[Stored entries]
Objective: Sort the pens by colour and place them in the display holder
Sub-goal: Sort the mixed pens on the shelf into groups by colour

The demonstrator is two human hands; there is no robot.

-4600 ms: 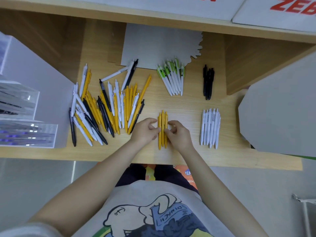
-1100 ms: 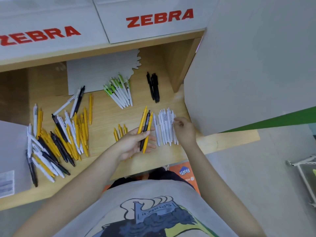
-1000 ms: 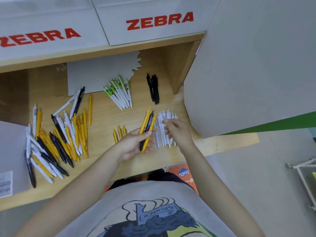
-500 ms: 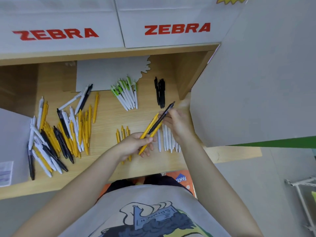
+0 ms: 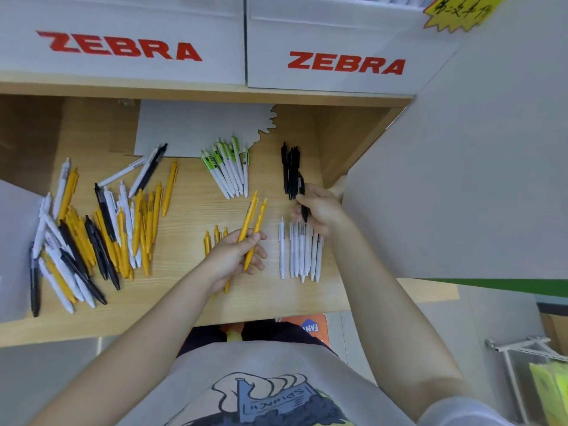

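Observation:
My left hand (image 5: 233, 256) holds two yellow pens (image 5: 252, 224), tips pointing up and away, above the small yellow group (image 5: 212, 238) on the wooden shelf (image 5: 190, 210). My right hand (image 5: 322, 209) pinches a black pen (image 5: 302, 196) just right of the black group (image 5: 290, 167), above the row of white pens (image 5: 299, 256). A green-and-white group (image 5: 229, 170) lies further back. A mixed pile of yellow, white and black pens (image 5: 92, 232) covers the shelf's left side.
A grey card (image 5: 196, 130) lies at the back of the shelf. White boxes marked ZEBRA (image 5: 344, 63) stand above. A large grey panel (image 5: 476, 179) walls off the right side, and another grey panel (image 5: 12, 250) borders the left edge.
My right hand pulled the black pen out of the bundle in my left hand and carried it back toward the black group. My left hand keeps the two yellow pens.

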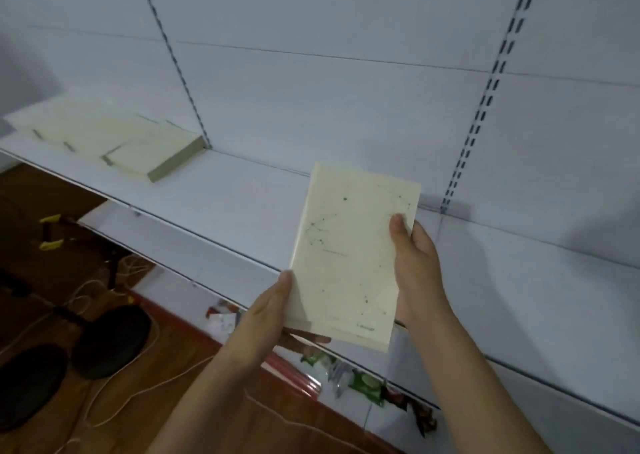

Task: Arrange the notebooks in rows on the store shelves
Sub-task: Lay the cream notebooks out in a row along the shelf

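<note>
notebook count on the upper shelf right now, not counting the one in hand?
About 4, blurred, so uncertain: cream notebooks lying flat in a row at the left end of the upper shelf. Some may be stacked or hidden. One more notebook is held by both hands.

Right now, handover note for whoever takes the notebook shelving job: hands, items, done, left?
Left hand: holds the notebook at its lower left corner, fingers underneath.
Right hand: grips its right edge, thumb on the cover.
The notebook is in the air, in front of the shelf.
Done: a row of notebooks lies flat at the shelf's left end.
Left: set the held one down beside that row and continue rightward.
</note>
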`<action>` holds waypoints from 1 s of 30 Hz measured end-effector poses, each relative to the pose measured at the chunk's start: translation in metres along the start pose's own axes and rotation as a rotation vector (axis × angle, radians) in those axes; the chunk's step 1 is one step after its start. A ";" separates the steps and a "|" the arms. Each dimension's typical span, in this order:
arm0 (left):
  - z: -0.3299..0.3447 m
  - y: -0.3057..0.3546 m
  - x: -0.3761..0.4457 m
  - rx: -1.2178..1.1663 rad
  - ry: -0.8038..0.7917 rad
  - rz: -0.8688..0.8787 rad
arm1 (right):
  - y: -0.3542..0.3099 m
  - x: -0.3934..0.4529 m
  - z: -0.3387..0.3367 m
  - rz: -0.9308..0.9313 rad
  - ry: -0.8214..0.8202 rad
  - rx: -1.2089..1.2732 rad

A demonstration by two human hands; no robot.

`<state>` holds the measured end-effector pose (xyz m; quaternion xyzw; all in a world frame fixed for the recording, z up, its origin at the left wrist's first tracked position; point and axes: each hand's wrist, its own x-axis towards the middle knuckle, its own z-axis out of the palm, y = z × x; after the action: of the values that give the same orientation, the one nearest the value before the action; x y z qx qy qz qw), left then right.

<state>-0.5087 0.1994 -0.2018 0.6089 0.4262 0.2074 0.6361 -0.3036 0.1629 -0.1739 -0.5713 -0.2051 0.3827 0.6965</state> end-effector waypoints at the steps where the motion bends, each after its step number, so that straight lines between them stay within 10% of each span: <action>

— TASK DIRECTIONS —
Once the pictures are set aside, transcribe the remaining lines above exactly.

— SOLUTION FOR THIS PROBLEM —
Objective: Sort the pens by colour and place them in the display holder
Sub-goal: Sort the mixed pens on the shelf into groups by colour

The demonstrator is two human hands; there is no robot.

-4600 ms: 
-1100 ms: 
-1000 ms: 
-500 ms: 
+0 ms: 

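Observation:
My left hand (image 5: 233, 256) holds two yellow pens (image 5: 252, 224), tips pointing up and away, above the small yellow group (image 5: 212, 238) on the wooden shelf (image 5: 190, 210). My right hand (image 5: 322, 209) pinches a black pen (image 5: 302, 196) just right of the black group (image 5: 290, 167), above the row of white pens (image 5: 299, 256). A green-and-white group (image 5: 229, 170) lies further back. A mixed pile of yellow, white and black pens (image 5: 92, 232) covers the shelf's left side.
A grey card (image 5: 196, 130) lies at the back of the shelf. White boxes marked ZEBRA (image 5: 344, 63) stand above. A large grey panel (image 5: 476, 179) walls off the right side, and another grey panel (image 5: 12, 250) borders the left edge.
My right hand pulled the black pen out of the bundle in my left hand and carried it back toward the black group. My left hand keeps the two yellow pens.
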

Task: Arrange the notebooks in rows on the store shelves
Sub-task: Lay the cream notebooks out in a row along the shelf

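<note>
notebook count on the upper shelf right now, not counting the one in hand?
About 4, blurred, so uncertain: cream notebooks lying flat in a row at the left end of the upper shelf. Some may be stacked or hidden. One more notebook is held by both hands.

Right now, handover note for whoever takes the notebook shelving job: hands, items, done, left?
Left hand: holds the notebook at its lower left corner, fingers underneath.
Right hand: grips its right edge, thumb on the cover.
The notebook is in the air, in front of the shelf.
Done: a row of notebooks lies flat at the shelf's left end.
Left: set the held one down beside that row and continue rightward.
</note>
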`<action>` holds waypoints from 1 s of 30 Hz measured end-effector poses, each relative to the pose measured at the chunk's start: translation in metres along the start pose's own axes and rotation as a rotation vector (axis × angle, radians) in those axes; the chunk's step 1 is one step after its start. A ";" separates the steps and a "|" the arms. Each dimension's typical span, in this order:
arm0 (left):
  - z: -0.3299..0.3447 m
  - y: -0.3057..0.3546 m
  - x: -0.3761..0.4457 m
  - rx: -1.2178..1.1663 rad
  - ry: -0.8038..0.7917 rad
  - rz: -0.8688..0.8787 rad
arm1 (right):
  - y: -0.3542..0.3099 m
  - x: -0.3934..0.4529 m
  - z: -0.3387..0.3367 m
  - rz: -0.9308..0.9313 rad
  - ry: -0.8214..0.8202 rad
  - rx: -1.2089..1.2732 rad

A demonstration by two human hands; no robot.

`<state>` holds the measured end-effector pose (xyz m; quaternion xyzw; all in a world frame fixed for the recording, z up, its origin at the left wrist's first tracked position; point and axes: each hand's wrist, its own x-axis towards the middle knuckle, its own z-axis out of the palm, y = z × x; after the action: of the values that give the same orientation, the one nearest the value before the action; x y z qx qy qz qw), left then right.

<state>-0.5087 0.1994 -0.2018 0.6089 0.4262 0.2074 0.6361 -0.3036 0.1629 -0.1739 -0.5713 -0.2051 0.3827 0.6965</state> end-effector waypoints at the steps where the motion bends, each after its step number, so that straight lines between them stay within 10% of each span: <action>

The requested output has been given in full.